» **DATA EXTRACT**
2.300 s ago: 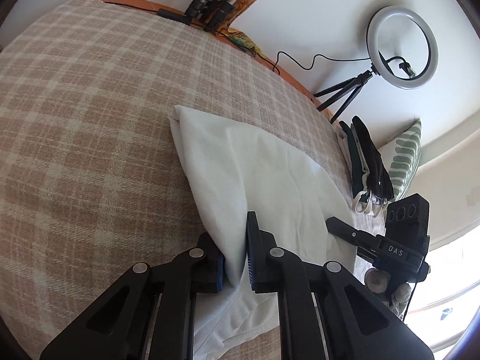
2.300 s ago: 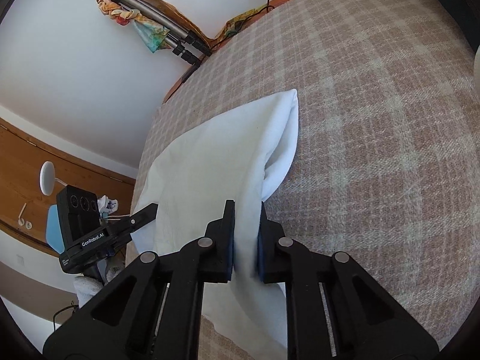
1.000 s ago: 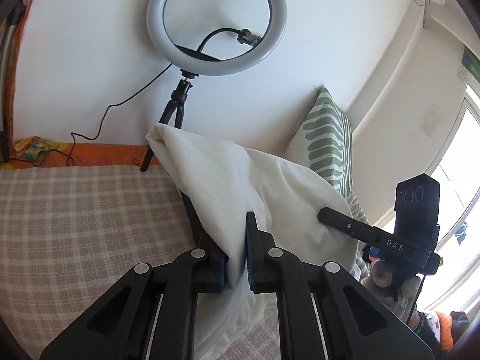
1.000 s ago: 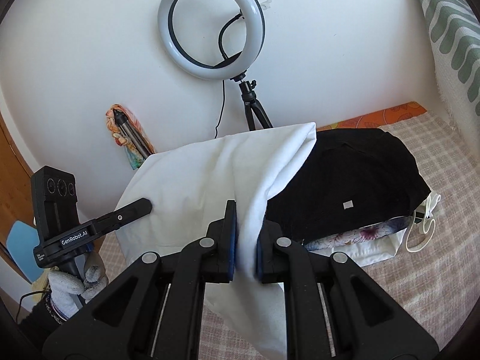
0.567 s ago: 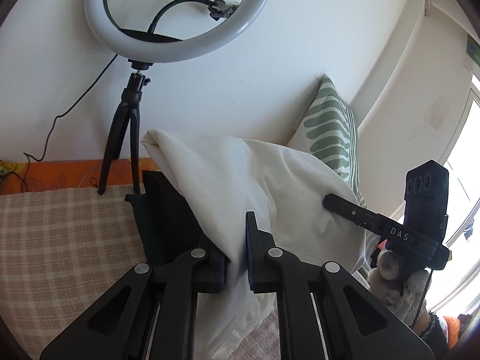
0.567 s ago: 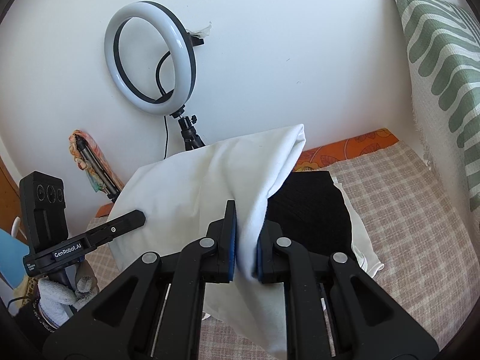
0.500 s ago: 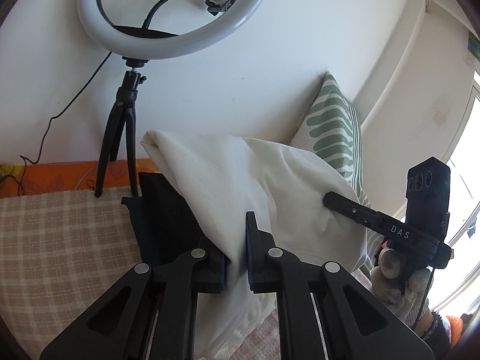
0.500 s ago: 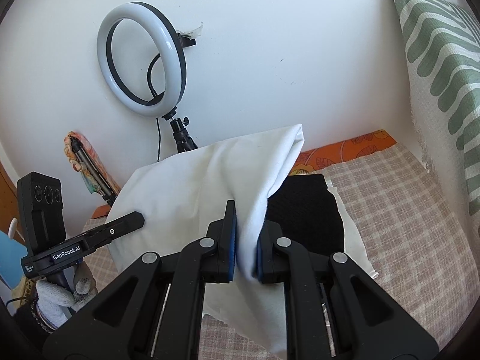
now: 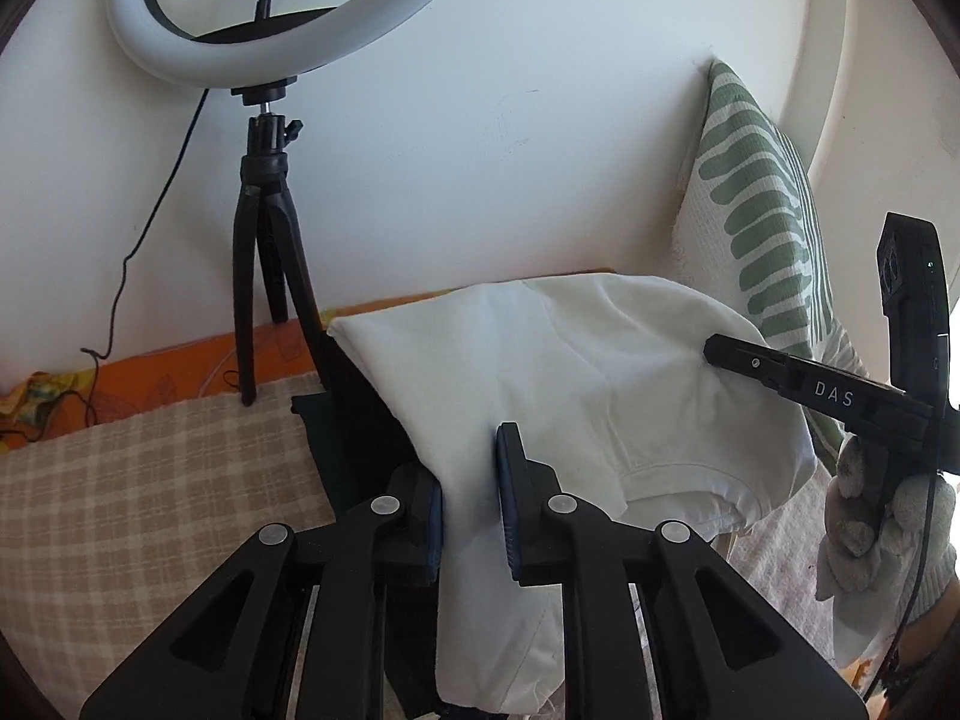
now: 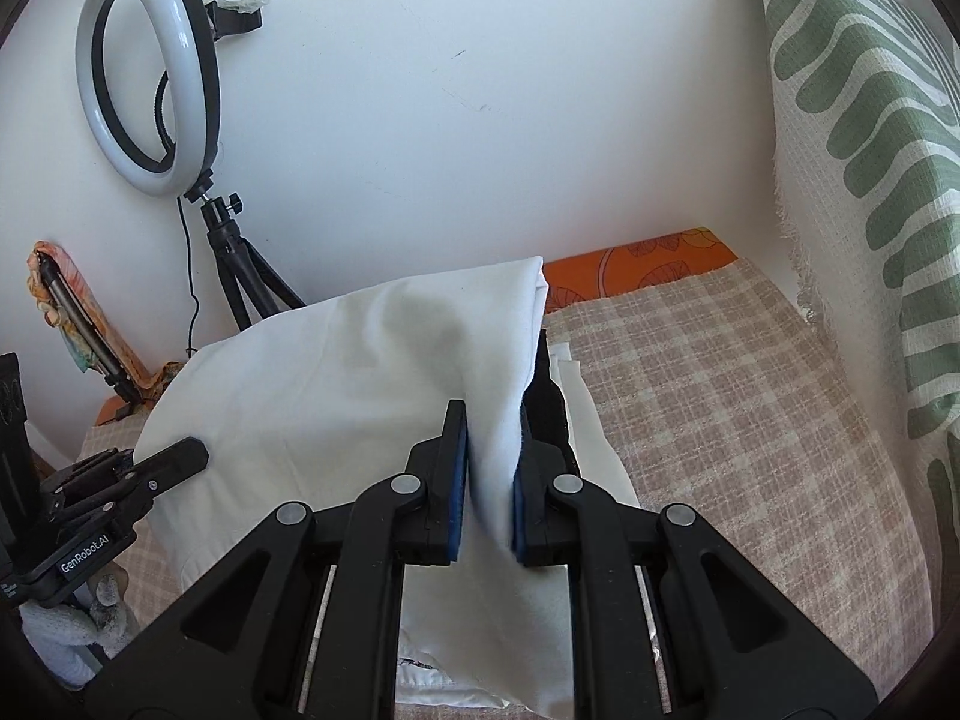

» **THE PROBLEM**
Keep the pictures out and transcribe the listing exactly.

» **OUTPUT FOR THIS TASK**
2.300 s ago: 
2.300 s ago: 
1.000 s ago: 
1.000 s ago: 
0.567 s ago: 
0.567 s ago: 
0.500 s ago: 
0.500 s ago: 
now: 
now: 

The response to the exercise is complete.